Single by David Gray

from the album Draw the Line
- B-side: "Jitterbug"
- Released: 7 September 2009
- Recorded: 2008
- Genre: Folk rock
- Length: 3:46
- Label: Polydor
- Songwriters: David Gray, Rob Malone, Keith Prior
- Producer: David Gray

David Gray singles chronology
| "You're the World to Me" (2007) | "Fugitive" (2009) | "Full Steam" (2009) |

= Fugitive (song) =

"Fugitive" is the first single taken from David Gray's eighth studio album Draw the Line. The song had its first exclusive play on Ken Bruce's BBC Radio 2 show on 21 July 2009 and was released in the UK on 7 September 2009.

Gray stated in an interview that the title and lyrics of the track were inspired by an image he had of Saddam Hussein being pulled out of his spider hole. Gray performed the song on 25 September 2009 on the Late Show with David Letterman and an acoustic version on GMTV, saying that the song was "about hiding from life, from yourself. It's saying don't forsake it all because there's something keeping you upright and keeping you walking down the street." The single features the exclusive B-side "Jitterbug."

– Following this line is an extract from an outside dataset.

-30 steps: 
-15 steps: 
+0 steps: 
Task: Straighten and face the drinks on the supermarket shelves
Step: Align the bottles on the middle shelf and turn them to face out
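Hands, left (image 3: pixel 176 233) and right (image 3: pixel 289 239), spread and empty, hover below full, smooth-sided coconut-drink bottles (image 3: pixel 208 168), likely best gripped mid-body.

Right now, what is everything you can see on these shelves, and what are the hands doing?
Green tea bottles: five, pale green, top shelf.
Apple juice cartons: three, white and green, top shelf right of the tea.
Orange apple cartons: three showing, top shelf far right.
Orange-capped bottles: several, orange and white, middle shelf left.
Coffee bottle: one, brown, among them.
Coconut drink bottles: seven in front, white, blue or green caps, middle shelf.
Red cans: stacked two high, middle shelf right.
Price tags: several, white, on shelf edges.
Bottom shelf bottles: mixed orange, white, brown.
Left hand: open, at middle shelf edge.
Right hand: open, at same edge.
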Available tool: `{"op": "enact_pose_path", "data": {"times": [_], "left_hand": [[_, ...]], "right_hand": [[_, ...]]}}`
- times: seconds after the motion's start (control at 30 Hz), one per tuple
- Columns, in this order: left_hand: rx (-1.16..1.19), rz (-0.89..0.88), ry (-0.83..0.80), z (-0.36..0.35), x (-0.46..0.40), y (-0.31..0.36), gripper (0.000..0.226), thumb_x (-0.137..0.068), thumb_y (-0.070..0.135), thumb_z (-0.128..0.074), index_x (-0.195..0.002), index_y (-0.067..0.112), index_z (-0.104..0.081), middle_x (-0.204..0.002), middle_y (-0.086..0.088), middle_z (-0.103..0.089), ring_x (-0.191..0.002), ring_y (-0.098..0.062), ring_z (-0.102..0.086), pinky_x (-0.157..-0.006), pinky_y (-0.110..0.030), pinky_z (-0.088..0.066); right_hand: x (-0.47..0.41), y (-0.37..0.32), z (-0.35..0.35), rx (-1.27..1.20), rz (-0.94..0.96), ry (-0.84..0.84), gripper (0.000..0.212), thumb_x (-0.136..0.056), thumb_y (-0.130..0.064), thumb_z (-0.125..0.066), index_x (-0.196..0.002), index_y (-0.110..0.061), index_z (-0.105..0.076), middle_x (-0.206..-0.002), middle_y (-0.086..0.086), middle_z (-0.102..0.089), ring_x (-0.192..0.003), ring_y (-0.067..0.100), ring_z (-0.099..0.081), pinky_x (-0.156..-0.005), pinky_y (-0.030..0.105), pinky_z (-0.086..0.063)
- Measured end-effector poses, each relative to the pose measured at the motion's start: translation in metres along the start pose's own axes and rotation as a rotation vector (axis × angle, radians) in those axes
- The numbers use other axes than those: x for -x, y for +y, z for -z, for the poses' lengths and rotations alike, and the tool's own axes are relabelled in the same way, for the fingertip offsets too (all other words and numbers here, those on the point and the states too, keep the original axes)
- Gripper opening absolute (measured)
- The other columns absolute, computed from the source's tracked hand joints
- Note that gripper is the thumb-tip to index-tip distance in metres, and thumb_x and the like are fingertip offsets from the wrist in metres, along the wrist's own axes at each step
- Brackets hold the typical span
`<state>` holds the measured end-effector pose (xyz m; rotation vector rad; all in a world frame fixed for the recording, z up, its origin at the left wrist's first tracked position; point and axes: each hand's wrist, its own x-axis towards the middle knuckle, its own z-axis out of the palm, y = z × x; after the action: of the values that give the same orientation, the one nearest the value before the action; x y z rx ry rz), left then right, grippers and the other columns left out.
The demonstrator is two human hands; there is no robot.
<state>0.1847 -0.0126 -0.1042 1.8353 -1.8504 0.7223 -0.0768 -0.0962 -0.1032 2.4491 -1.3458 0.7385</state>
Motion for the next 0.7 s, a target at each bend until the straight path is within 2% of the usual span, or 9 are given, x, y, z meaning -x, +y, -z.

"Fugitive" was chosen as the Starbucks–iTunes "Pick of the Week" for September 15, 2009.

==Music video==
The music video was directed by Dan Lumb and features Gray performing live at the piano. As he sings, the surrounding walls, floor and ceiling fill with images expressing the mood and urgency of the song. Gray was shot over a day and artist/animator Will Barras meticulously painted each scene on to the walls, etc. to mirror Gray's performance the following day.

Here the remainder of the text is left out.